14 The extent to which it is necessary or appropriate to evaluate the strength of the applicant's claim for final relief when deciding whether to grant or withhold interlocutory relief will vary depending on the circumstances of the case. As Gummow and Hayne JJ explained in Australian Broadcasting Corp v O'Neill (2006) 227 CLR 57 at [71] "… the requisite strength of the probability of ultimate success depends upon the nature of the rights asserted and the practical consequences likely to flow from the interlocutory order sought."
15 I was also referred to the decision in Samsung Electronics Company Ltd v Apple Inc (2011) 217 FCR 238 in which the Full Court (Dowsett, Foster and Yates JJ) said at [51]:
[51] It is true that an applicant for interlocutory relief need not necessarily show that its case is, on balance, likely to succeed. However the exercise described in O'Neill may lead to the conclusion that in order sufficiently to recognize the serious consequences for the respondent of the grant of interlocutory relief, the applicant should reasonably be expected to demonstrate such likelihood. Where the merits and the question of convenience are fairly evenly balanced, there will be no injustice in requiring that the party seeking relief demonstrate good prospects of success before imposing almost certain prejudice on the other side.
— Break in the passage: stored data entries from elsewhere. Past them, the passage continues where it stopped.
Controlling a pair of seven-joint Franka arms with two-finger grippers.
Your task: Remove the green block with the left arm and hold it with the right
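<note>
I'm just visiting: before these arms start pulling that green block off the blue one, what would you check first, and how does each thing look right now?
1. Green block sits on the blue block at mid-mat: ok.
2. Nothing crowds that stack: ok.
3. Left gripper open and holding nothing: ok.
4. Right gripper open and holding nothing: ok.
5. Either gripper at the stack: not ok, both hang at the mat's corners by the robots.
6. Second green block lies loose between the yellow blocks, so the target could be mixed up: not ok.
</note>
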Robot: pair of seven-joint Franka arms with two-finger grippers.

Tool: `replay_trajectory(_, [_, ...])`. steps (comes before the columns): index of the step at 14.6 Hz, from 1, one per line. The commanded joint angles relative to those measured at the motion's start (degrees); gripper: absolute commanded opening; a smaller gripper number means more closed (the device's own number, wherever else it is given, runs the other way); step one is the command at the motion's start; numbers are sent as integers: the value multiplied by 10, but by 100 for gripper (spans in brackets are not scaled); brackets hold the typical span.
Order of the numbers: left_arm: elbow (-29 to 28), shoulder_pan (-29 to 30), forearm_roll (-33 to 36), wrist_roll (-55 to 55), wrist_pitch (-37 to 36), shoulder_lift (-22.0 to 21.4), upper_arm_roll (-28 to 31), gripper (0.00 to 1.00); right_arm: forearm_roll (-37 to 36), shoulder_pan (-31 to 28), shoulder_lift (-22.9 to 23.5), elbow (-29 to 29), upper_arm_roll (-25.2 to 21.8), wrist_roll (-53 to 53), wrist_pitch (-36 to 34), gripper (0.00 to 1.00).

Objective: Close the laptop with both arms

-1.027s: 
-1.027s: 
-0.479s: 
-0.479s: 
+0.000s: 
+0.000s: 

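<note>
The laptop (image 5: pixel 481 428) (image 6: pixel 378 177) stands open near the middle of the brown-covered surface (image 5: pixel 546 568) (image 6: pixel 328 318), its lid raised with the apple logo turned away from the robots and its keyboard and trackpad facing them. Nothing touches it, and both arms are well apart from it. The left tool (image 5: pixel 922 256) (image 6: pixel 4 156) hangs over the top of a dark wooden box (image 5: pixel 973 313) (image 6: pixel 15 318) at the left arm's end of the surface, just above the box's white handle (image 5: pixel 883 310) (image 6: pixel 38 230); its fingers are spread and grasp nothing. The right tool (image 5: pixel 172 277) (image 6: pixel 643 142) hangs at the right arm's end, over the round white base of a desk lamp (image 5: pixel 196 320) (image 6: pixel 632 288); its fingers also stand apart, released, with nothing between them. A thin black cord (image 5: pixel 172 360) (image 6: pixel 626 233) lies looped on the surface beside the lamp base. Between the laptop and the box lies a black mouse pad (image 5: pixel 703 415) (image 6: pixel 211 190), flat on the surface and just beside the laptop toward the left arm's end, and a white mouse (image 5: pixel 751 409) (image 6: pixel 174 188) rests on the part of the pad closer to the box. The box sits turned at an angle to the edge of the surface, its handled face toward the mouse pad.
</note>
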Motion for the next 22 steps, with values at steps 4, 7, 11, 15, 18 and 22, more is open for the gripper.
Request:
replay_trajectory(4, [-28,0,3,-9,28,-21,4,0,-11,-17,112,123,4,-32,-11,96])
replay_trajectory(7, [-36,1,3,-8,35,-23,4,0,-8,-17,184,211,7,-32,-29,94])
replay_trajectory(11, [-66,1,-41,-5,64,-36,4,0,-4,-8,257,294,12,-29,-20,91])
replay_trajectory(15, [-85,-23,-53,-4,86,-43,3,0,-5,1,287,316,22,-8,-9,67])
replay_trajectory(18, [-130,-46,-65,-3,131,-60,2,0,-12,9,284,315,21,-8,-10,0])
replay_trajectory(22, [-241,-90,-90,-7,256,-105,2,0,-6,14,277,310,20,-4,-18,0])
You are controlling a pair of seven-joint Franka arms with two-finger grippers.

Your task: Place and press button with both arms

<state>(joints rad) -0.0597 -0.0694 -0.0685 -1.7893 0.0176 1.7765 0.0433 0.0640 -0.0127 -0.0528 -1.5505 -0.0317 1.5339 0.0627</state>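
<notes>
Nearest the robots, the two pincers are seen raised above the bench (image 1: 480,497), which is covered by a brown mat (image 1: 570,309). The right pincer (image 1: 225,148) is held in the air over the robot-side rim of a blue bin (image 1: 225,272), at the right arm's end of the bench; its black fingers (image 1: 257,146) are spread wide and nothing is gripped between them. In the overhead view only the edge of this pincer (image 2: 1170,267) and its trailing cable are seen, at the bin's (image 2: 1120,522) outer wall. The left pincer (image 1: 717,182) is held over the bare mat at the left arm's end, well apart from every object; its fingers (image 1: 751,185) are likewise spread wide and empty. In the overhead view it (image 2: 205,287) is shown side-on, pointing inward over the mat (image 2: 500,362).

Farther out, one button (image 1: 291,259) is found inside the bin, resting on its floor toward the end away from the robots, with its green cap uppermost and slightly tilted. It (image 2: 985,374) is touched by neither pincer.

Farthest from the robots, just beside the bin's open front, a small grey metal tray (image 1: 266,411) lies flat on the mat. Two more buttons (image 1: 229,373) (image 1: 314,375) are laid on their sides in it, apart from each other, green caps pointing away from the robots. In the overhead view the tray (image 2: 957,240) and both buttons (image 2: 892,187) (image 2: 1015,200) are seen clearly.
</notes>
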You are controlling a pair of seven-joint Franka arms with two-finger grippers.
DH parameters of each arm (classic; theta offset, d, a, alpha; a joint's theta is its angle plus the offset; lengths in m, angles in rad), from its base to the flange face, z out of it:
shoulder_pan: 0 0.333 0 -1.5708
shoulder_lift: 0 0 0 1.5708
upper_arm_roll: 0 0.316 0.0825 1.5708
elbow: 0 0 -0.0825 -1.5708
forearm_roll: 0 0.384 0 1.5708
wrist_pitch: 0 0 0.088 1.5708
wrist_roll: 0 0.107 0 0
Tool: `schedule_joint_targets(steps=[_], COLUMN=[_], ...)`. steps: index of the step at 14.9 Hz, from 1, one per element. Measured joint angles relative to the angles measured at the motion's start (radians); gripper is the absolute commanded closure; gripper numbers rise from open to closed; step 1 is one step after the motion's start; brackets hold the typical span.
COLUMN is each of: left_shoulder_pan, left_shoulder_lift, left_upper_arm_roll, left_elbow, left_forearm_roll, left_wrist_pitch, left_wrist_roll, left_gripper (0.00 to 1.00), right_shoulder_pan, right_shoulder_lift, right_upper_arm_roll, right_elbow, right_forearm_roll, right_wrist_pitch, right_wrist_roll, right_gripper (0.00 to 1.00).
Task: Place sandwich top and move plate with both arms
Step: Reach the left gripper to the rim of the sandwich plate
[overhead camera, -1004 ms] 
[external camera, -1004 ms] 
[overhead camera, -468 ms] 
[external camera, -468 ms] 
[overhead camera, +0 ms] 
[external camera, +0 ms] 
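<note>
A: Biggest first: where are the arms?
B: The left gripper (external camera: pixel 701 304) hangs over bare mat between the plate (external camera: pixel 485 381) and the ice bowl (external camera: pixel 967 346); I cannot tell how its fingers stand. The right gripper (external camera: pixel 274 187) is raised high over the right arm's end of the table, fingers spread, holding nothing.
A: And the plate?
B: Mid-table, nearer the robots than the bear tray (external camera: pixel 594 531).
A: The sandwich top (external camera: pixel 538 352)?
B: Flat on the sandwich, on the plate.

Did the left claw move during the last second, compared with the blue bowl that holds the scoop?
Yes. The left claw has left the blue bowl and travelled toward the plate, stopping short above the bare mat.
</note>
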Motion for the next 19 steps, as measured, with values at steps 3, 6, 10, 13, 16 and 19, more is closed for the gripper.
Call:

16 Mr Flynn placed considerable reliance upon this statement. However, what may be noted is that their Honours at [51] were addressing a situation in which both matters of legal merit and convenience were fairly evenly balanced. As I will explain, I do not think this is true of the present case.
17 On the question of patent construction, there was also no dispute as to the principles to be applied. These are summarised in many Full Court decisions including Jupiters Ltd v Neurizon Pty Ltd (2005) 65 IPR 86 (Hill, Finn and Gyles JJ) at [67]. The Patent is to be construed in accordance with these well settled principles. As to fair basis, the relevant principles are set out in the High Court's judgment in Lockwood Security Products Pty Ltd v Doric Products Pty Ltd (2004) 217 CLR 274 ("Doric") at [68]-[69], [91], [93] and [100]-[101].